Established in 2014, GDS Engineering R&D offers products and services to the transporation industry.

The vision of GDS started earlier than 2014. Our personnel has been providing engineering services in various defense programs and projects and educational services since 1997. GDS was first estblised in San Antonio, Texas in 2008, the headquarters was then moved to Istanbul, Turkey in 2014.

Established by Dr Ismail Cicek, GDS now provides engineering services and products to the industry with a small team of engineers and managers of seven (7), academic consultants or part time subject matter experts (SMEs) of more than 10, and part-time associated students of five (5).

We provide international educational services, test support, or deliver products in various locations in the world, including the main office located in Istanbul, Turkey.

Our main product is Engine Room Simulator (ERS). All of our products are listed in summary here.
Our main services are training and consultancy services on environmental qualification test standards, such as MIL-STD-810H and RTCA-DO-160G.

MODERN IMO STCW TRAINING SIMULATORS

Ship Engine Room Simulator (ERS) SERS GDS Engineering R&D IMO STCW 2010, Engine Performance, Main Diesel Engine, Marine, Maritime, IMO Model Course 2.07. Certified by ClassNK. ITU Maritime Faculty. Yıldız Technical University. Competencies. Operation and Management Level. Education and Training. Assessment of Marine Engineers. Troubleshooting with Fault Tree Scnearious and Analysis Reporting. Objective Assessment. Nippon Kaiji Kyokai.

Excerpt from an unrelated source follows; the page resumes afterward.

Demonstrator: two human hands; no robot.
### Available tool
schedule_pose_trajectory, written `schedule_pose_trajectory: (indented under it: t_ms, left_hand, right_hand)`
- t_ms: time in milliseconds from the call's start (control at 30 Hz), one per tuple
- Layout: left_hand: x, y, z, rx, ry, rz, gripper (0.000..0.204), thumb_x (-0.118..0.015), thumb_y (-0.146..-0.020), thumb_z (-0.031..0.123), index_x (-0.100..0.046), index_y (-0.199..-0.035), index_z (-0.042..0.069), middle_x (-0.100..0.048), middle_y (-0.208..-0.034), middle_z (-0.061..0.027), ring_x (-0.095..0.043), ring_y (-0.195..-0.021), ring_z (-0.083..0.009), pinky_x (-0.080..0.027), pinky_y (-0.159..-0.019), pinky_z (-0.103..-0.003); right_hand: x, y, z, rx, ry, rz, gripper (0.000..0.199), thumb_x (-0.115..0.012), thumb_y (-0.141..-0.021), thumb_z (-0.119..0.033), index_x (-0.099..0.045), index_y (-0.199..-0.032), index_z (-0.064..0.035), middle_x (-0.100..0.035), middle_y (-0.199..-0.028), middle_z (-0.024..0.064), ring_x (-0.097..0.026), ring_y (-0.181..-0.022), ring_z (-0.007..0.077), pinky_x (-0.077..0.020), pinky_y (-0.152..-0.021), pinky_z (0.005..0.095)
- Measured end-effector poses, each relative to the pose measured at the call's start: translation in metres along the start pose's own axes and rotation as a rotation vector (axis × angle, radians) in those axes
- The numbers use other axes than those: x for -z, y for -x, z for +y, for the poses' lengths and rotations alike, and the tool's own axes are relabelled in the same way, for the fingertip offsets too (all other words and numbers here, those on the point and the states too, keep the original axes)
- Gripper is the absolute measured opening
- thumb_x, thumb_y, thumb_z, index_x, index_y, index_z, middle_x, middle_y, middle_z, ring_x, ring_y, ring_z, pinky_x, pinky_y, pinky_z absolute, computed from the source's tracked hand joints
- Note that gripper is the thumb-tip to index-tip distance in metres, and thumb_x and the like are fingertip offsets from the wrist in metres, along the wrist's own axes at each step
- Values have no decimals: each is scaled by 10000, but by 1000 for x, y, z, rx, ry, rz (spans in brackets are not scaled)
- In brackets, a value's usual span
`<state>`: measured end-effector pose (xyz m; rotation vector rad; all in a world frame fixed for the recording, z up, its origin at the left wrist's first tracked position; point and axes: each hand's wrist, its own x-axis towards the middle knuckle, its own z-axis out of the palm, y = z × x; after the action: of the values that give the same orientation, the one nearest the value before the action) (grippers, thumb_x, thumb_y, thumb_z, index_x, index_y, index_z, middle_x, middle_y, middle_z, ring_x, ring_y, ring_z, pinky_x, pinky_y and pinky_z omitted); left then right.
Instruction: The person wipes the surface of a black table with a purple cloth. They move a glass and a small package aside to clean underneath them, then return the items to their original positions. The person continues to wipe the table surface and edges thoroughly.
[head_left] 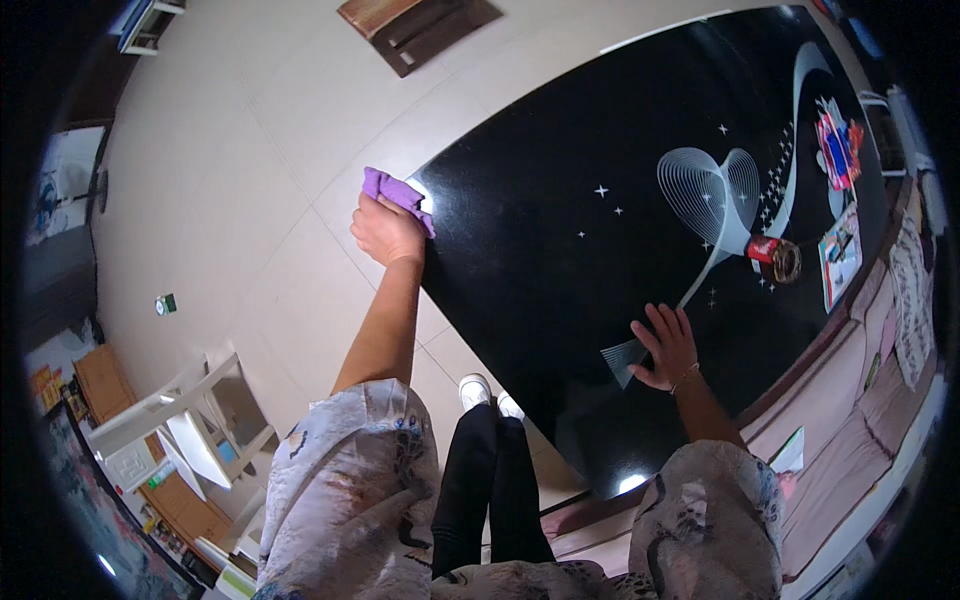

We develop and provide engine room simulator to the maritime schools, institutions, and companies. Our modern and effective Engine Room Simulator (ERS), certified by ClassNK in 2020, is already in use by many institutions around the world. Click here to read more about the GDS simulator products. Our simulator development story involves the collaborations with universities, industrial firms and governmental or non-governmental organizations.

Maritime Simulator Products

GDS provides Ship Engine Room Simulator product called SERS.
Ship Engine Room Simulator
(SERSTM)

SERSTM is a certified, advanced, and Full Mission engine room simulator that can be used in both laboratory and distributed team environment training.
Click to read more about SERSTM.

GDS Ship Electrical Systems Sİmulator, Engine oom Simulator ERS Distributed System Full mission Panels
Ship Electrical Systems Simulator (SESSTM)

SESSTM is a software simulation of all electrical systems in a typical engine room. It can be used as a laboratory software or in-class demonstration software.
Click to read more about SESSTM.

GDS Ship High Voltage Simulator Sample Screen View IMO Model Course
Ship High Voltage Training Simulator (HVTSTM)

HVTSTM is a software, which can be used in the training of high voltage operations onboard a ship, such as Vacuum Circuit Breaker, Transformer, and high power loading to the main bus.
Click to read more about HVTSTM.

GDS provides Virtual Physics Labs Product called VPL.
Virtual Physics Labs
(VPLTM)

VPLTM is software, which supports the laboratory sessions of Physics I and and II experiements, which are mechanical and electrical experiments, respectively.
Click to read more about VPLTM sotware.

ENVIRONMENTAL TEST TRAINING FOR YOUR SUCCESS!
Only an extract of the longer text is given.